_TASK REQUIREMENTS_
Using the data below, return every line that holds the word "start".

•••

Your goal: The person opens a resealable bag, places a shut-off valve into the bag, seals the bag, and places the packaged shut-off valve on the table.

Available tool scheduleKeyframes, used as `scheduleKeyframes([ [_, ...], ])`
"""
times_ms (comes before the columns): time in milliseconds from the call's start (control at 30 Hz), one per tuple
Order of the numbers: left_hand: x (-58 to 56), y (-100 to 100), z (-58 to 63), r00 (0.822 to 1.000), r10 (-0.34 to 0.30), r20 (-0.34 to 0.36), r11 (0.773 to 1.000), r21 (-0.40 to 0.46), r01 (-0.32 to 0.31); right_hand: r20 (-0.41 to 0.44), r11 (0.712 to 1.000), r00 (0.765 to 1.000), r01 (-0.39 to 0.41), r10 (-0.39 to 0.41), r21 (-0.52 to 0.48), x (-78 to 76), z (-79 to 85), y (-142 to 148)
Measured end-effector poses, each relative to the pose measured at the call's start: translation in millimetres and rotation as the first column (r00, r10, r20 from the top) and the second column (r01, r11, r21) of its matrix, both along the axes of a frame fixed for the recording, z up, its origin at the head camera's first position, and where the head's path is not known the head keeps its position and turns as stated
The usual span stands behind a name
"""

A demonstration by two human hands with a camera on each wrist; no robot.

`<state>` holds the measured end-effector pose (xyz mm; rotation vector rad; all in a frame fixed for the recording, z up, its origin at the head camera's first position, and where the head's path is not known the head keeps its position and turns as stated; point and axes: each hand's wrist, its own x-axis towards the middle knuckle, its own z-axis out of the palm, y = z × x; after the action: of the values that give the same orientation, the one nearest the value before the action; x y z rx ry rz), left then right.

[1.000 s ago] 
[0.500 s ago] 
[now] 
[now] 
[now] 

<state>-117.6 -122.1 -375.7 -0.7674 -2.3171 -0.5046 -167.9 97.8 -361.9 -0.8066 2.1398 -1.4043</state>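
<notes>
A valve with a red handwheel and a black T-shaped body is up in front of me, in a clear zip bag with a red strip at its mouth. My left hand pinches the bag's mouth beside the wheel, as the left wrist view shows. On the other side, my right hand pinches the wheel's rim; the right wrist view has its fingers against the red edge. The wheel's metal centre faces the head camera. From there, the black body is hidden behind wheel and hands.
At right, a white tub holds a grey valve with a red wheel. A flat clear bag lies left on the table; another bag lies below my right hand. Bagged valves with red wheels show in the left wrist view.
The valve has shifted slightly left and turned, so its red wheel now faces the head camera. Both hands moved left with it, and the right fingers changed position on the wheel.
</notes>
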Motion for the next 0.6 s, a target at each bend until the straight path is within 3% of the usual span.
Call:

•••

_RESULT FOR THIS EXERCISE_
times_ms (comes before the columns): time in milliseconds from the call's start (control at 30 Hz), one per tuple
Measured end-effector poses, each relative to the pose measured at the call's start: translation in millimetres and rotation as the first column (r00, r10, r20 from the top) and the second column (r01, r11, r21) of its matrix, both along the axes of a frame fixed for the recording, z up, its origin at the head camera's first position, and where the head's path is not known the head keeps its position and turns as stated

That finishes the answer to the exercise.